Saturday, August 3, 2019

Monotheletism in the Torah

Within the Abraham-Lot cycle in Genesis, is an incident where the King of "Elam" gathers a flock of Mesopotamians and conquers Canaan. The Elam-led coalition gets as far as Sodom, whose King Bera cries for help. Abraham's family provides that help. After the victory, some "Melkizedeq (מלכי־צדק)" blesses Abraham; and then the king Bera shows up again.

I mooted a theory another year, at another blog and during another life, that this whole story is nativist (Samaritan?) propaganda against shahs Cyrus and Cambyses. These two styled themselves "king of Anshan", proposed Elamite as a national language, and conquered down to Egypt - reimposing the Jews upon a population who weren't all that keen to see them again. Since Herodotus we've been conditioned to see the Persian regime as Achaemenid, self-consciously Persian, and communicating in Aramaic.

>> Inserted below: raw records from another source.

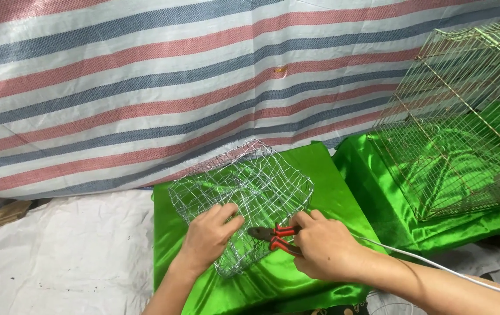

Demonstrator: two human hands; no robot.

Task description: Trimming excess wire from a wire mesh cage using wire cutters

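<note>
Thin bright metal wire, bent into an open silvery mesh basket (pixel 244 192), under the bare left hand (pixel 208 236). Pliers (pixel 276 236) in the bare right hand (pixel 326 248): dark matt metal jaws, red plastic-looking grips with black trim. Glossy green satin cloth (pixel 296 280) beneath, smooth and strongly reflective (creased at the edges). Woven plastic tarpaulin (pixel 145 87) behind, coarse weave, red, blue and white stripes. Duller, slightly tarnished wire on the large cage (pixel 466 116).
</note>
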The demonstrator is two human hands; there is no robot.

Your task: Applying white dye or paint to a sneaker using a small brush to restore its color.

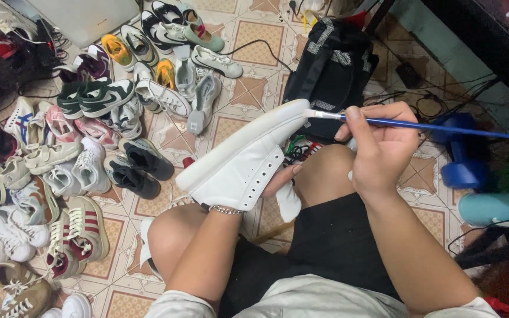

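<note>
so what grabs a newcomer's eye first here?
The white sneaker at centre, propped up by the left hand inside it, while the right hand puts a blue-handled brush to its sole edge. To the left, a crowd of shoes covers the tiled floor.

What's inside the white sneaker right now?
The left hand is pushed inside the white sneaker; only its fingertips and braceleted wrist show. The palm and the shoe's lining are covered by the upper.

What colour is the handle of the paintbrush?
Blue. The paintbrush handle shows clearly in the head view, held in the right hand.
</note>
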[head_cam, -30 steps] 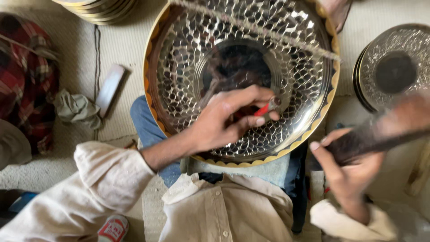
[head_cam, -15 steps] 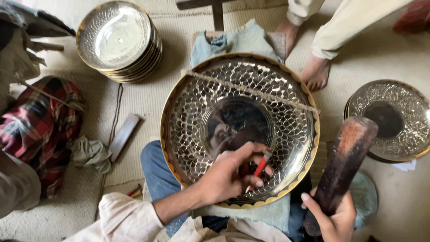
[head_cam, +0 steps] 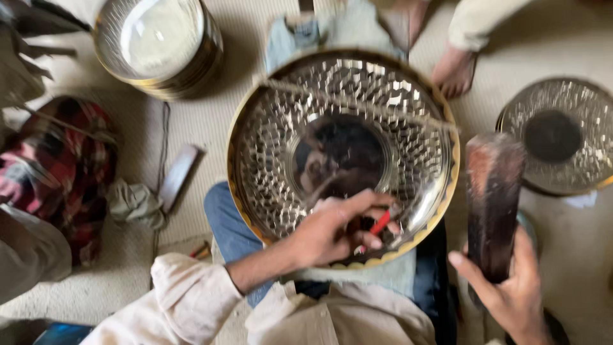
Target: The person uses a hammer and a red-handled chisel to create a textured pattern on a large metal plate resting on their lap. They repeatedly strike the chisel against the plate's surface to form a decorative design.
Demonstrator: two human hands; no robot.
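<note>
While the big shiny metal tray (head_cam: 287,160) rests on the person's lap, the left hand (head_cam: 335,230) sits on its near rim, with the fingers (head_cam: 370,201) pinching a small red tool (head_cam: 381,222) against the metal. To the right, the right hand (head_cam: 511,291) has its fingers wrapped around a dark wooden block (head_cam: 493,204) held upright. A stack of plates (head_cam: 156,45) sits far left on the floor, another patterned tray (head_cam: 562,137) lies far right, and someone's bare foot (head_cam: 454,70) rests beyond the tray.

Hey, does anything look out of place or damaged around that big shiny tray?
Nothing stands out. The hammered metal tray lies flat and looks undamaged, though the picture is blurred. The left hand holds a red-tipped tool on it; the right hand grips a dark wooden block.
</note>
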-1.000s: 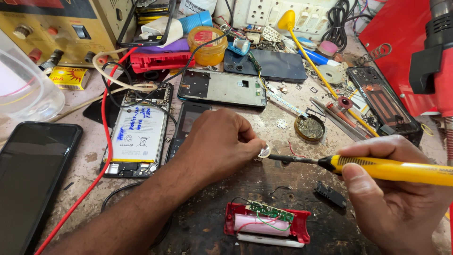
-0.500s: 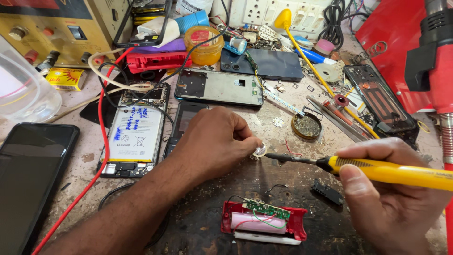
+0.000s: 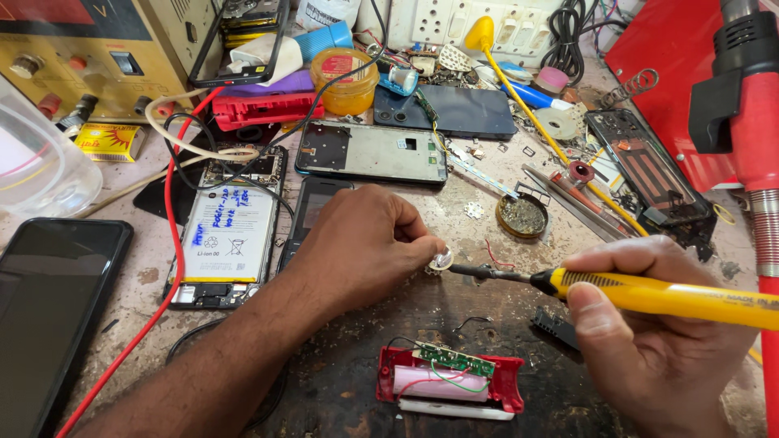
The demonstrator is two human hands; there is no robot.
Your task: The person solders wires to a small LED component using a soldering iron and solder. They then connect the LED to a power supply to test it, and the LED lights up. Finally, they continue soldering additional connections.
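Pinching a small silvery round part (image 3: 441, 259) in our left hand (image 3: 365, 243), we clamp our right hand (image 3: 649, 341) on the yellow soldering iron (image 3: 649, 294), its tip touching the part from three o'clock. An opened red case (image 3: 449, 381) lies on the desk (image 3: 341, 381) at six o'clock.

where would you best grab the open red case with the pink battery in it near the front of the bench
Probably by its two short red end walls, coming straight down from above. The red case lies flat and open side up, with a pink battery, a small green circuit board and thin wires exposed inside, so pinching the ends avoids them. The right hand with the soldering iron sits closest.
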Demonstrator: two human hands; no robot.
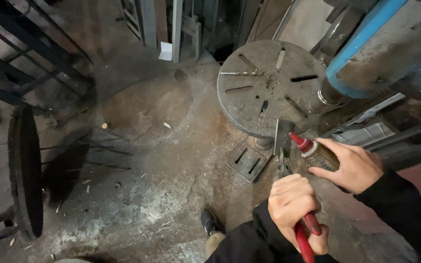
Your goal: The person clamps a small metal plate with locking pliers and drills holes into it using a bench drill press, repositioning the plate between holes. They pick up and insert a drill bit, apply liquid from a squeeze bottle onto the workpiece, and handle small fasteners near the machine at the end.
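Nearest: left hand (296,207) w/ fingers clenched round the red handles of pliers (302,221), whose nose pinches a small flat metal piece (283,137) held upright just near of the round slotted drill-press desk (269,87). Right hand (352,165), fingers wrapped on a red-nozzled bottle (313,150), tip almost touching the piece. Risk, I'd say: oily metal could slip from the pliers & drop onto the floor (147,146) by the shoe (209,225); too hard a squeeze and liquid probably runs down onto the handles.
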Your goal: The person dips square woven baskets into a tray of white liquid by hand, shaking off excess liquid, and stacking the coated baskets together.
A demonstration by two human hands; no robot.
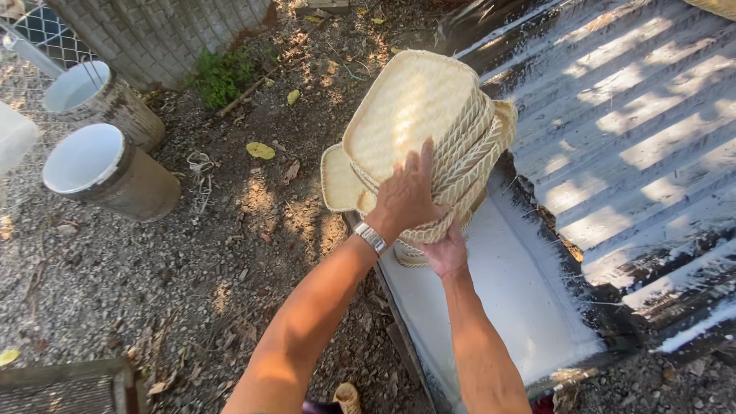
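Note:
I hold a stack of several pale woven bamboo trays (418, 115), tilted up over a flat white-coated trough (506, 299). My left hand (405, 198), with a metal watch at the wrist, lies flat on top of the stack's near edge. My right hand (447, 251) grips the stack from underneath, its fingers partly hidden by the trays.
A wet corrugated metal sheet (644, 123) streaked with white slopes down at the right into the trough. Two buckets (100, 165) with white insides lie on the dirt at the left. A block wall and wire fence stand at the top left. Dry leaves litter the ground.

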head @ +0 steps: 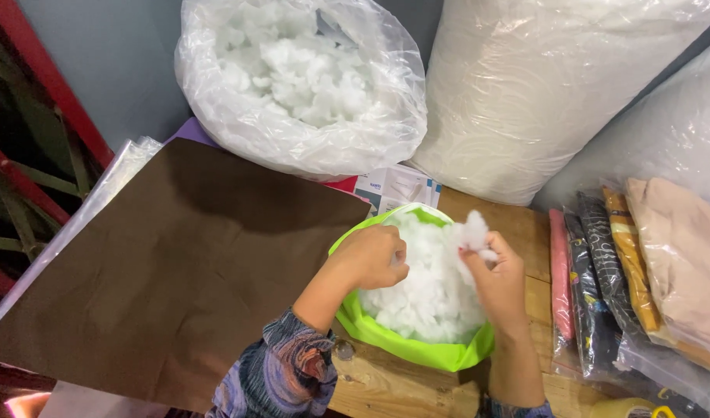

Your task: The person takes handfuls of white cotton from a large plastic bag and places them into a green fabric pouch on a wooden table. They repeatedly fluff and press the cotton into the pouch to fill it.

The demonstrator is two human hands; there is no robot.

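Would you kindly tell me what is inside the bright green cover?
The green cover is full of white stuffing. The left hand presses into it; the right hand pinches a tuft. Its bottom is hidden.

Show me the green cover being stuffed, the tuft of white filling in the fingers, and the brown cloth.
Green cover (417, 352): head view, near rim.
Tuft of white filling (472, 231): head view, middle.
Brown cloth (177, 271): head view, centre.

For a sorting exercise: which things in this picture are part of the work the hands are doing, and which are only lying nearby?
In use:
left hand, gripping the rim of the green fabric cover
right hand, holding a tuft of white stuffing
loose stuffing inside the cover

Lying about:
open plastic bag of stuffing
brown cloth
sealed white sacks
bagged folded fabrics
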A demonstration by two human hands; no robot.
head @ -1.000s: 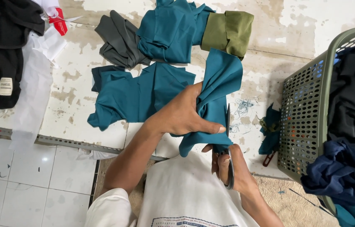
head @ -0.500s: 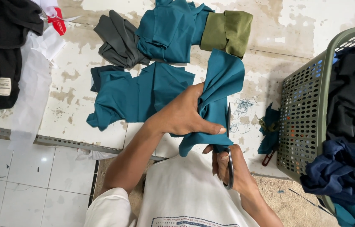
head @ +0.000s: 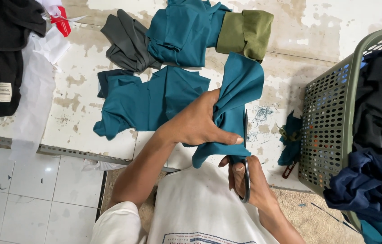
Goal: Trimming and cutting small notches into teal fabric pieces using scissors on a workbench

For Herodotus, writing about a series of Achaemenid attacks against his people, that's forgivable: it's what Darius wanted us to see. But Darius was a revolution and a reconquest. As Darius started over; when we look at Cyrus and Cambyses, we must start over.

Back to storyworld Neil Godfrey is relating Robert Cargill, that "Melkizedeq" is none other than Bera. Abraham was blessed by a Sodomite, and tithed to him. The scribes then changed everything, clumsily.

I'll be first to admit of much clumsiness in the Genesis. The sacrifice of Isaac is a horrid case in point: two men go up the mount of YHWH, one comes down, and in between the other one is saved (but is he?). And then there's that sordid tale of Sodom itself which is a clear plagiary of the Gibeah episode "later" under the Judges.

Against Sodom at the end, YHWH will call for fire from YHWH in heaven. I've always thought that this should read "from El" or maybe just from heaven, which a monotheist cannot allow; or that Lot had called for such celestial intercession, which goes against the negative portrayal of Lot elsewhere. Later the Christians (and Muslims) would argue for Lot's righteousness; and later still their Monothelete faction would use just that verse before the Muslims' amir when arguing against Maximus' party.

And then there's the question of how long the Torah trundled along the centuries with every sect adding its own little tweaks and harmonisations: the Samaritan Pentateuch, for instance, and several "rewritten" Bibles at Qumran.

Certainly if this part of the Genesis story started out as a nativist tract (or poem?), Sodom won't have been the enemy. But Yehud Medinata never did escape Satrap Ebernari in Achaemenid Persia. Only in Hasmonaean times did it attain autonomy. The Temple was loyal to Persia and could not have approved too much nativism against (coded) "Elam"; and under the Greeks later on, the Jews had become honestly nostalgic for their Persian messiahs. There was also a Prophetic proverb about the wickedness of Sodom, especially its inhospitality to guests - which, for returning Jews, they could re-apply to the Samaritans. To the extent the Samaritans approved Sodom, the Jews must disapprove. Eventually the Samaritans had to accept the Jewish version of the story too.

But anyway, so much for the textual integrity of Genesis 550-150 BC. What does the Melkizedeq story mean for Catholics today?

That Melkizedeq is both king and priest hints as a merger of the two functions. This is the confusion of state and church which, in the late Roman Empire, Dyotheletism arose to combat - first at Nicaea and then, more effectively, at Chalcedon.

Later, that Psalm we number #110 will cite the Melkizedeq account to support a priest-king in that psalmist's own day. This is, perhaps, early Hasmonaean. In Christianity the tractate for the Hebrews - certainly after the failure of their Temple - argues for "Christ" to be taken as priestly. After all, Genesis hardly speaks of Melkizedeq's royal מלכ; the anecdote is of his moral and priestly צדק.

Still, the whole Abraham section of Genesis remains a mess. It were better for Catholics that the whole story made more sense. Cargill might not have the answer, but we can all pray that the Torah's sources for this cycle be found.